Julie Gaucher entre là-dedans sans thèse, sans posture, sans volonté affichée de réparer quoi que ce soit. Elle n’arrive pas avec un manifeste. Elle arrive avec de l’attention.
La littérature a longtemps préféré célébrer la jeunesse, l’élan, la conquête. La vieillesse, quand elle apparaît, c’est souvent comme une conclusion, une chute, un bord de cadre. Quant aux femmes âgées, elles occupent les marges du récit depuis si longtemps qu’on a presque fini par trouver ça normal. Gaucher choisit précisément cet angle mort. Non pour le dénoncer frontalement, mais pour s’y installer, s’y asseoir, y rester le temps d’un livre entier.
Le corps comme mémoire
Ce qui l’intéresse, c’est ce qui reste quand on croit qu’il ne reste plus grand-chose. Une façon particulière de marcher. Un geste de cuisine répété pendant quarante ans sans y penser. Les mains. Les silences entre deux phrases. Elle s’y attarde comme on s’attarde rarement, avec une patience qui finit par changer l’échelle de ce qu’on lit.

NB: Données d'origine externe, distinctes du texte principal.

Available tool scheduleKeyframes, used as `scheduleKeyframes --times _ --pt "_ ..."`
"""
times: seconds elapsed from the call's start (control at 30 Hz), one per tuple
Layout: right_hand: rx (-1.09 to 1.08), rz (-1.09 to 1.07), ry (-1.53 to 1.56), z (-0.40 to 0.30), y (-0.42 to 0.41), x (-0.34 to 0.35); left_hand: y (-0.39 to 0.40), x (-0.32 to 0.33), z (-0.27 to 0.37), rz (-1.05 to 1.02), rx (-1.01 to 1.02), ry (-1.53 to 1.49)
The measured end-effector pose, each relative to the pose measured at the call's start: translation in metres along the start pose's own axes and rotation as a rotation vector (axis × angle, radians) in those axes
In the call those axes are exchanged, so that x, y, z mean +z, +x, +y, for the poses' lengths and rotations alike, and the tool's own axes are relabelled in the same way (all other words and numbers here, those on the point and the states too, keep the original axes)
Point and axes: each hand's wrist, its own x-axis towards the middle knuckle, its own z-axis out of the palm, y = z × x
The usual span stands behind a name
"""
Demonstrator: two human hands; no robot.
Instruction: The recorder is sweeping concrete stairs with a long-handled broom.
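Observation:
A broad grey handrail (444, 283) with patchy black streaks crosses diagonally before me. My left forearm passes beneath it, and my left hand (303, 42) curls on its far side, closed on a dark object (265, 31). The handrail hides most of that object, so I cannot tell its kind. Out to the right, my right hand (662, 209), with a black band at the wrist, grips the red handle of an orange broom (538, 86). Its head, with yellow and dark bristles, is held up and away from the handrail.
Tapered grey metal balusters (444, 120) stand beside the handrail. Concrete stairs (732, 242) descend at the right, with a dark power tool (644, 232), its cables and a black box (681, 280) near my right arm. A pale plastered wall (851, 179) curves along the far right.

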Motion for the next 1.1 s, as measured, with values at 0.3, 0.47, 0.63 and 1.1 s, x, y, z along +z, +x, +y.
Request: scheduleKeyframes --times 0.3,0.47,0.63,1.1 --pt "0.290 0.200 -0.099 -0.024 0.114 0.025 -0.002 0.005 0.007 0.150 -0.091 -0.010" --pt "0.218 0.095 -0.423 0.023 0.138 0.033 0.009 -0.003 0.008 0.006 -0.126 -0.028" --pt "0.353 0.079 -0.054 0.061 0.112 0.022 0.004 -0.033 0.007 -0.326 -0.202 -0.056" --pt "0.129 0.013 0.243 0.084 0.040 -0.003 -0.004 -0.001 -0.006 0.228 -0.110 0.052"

Les femmes de ce recueil ne sont ni des symboles ni des leçons de vie. Elles ont travaillé, aimé, porté des familles, traversé des deuils, quitté des maisons. Tout ça est dans leurs corps, pas raconté, juste présent. Gaucher le capte sans l’expliquer. Ses poèmes fonctionnent un peu comme ces photographies où rien d’extraordinaire ne se passe, et où pourtant quelque chose d’irréductible s’est fixé.
Le corps occupe une place centrale dans le recueil, mais pas comme objet de fascination pour son déclin ou sa transformation. Plutôt comme archive vivante, dépôt de temps, surface où s’est posé ce qu’une vie a traversé. Les rides ne sont pas traitées comme des signes de fin. Elles sont traitées comme des faits, avec la même neutralité attentive que le reste.
On avait vu cette façon de faire dans Et elles se mirent à courir, le précédent recueil de l’autrice. Mais là, le livre courait, cherchait le souffle, l’effort, la poussée vers l’avant. Ici tout ralentit. La cadence change. Il s’agit d’une autre forme de présence, moins spectaculaire, plus tenace, celle qui s’installe dans la durée plutôt que dans l’éclat.
Ni sagesse ni déclin
Le piège aurait été d’en faire des figures. Des gardiennes d’une sagesse universelle qu’on leur prête volontiers, en général pour mieux les tenir à distance du reste du monde. La vieille femme comme dépositaire de mémoire collective, comme recours symbolique, comme consolation. Gaucher ne tombe pas dedans.
Ses vieilles ont des colères. Des désirs. De l’humour, parfois acéré. Elles ne sont pas sages au sens convenu du terme. Elles ne distribuent pas de leçons. Elles vivent, avec tout ce que ça suppose d’inconfortable, de contradictoire, de simplement vivant. Ce refus de les idéaliser est l’une des forces discrètes du recueil. Il leur rend une épaisseur que la bienveillance condescendante leur retire souvent sans le savoir.
La réflexion sociale est là, évidente, mais elle ne s’impose jamais comme programme. À une époque qui traite le vieillissement sous angle médical ou démographique, qui en fait une question de coût, de dépendance, de projection anxieuse, Gaucher propose simplement autre chose : du temps accordé, de la présence reconnue, du regard restitué.
Un mot qui tient debout
Ce recueil ne cherche pas à attendrir. Il ne cherche pas non plus à scandaliser. Il cherche à regarder en face, avec une constance tranquille qui finit par avoir raison de l’indifférence.
Et ce faisant, il rend au mot vieilles quelque chose qu’on lui avait retiré. Du poids. De la présence. Une dignité sans guillemets, sans condescendance, sans distance protectrice.
Le fil est simple, au fond : ces femmes existent. Elles ont existé longuement, intensément, dans des espaces que l’histoire ne retient pas. La poésie ne répare pas ça. Mais elle peut décider de ne pas regarder ailleurs. Les Vieilles prend cette décision, et s’y tient du début à la fin.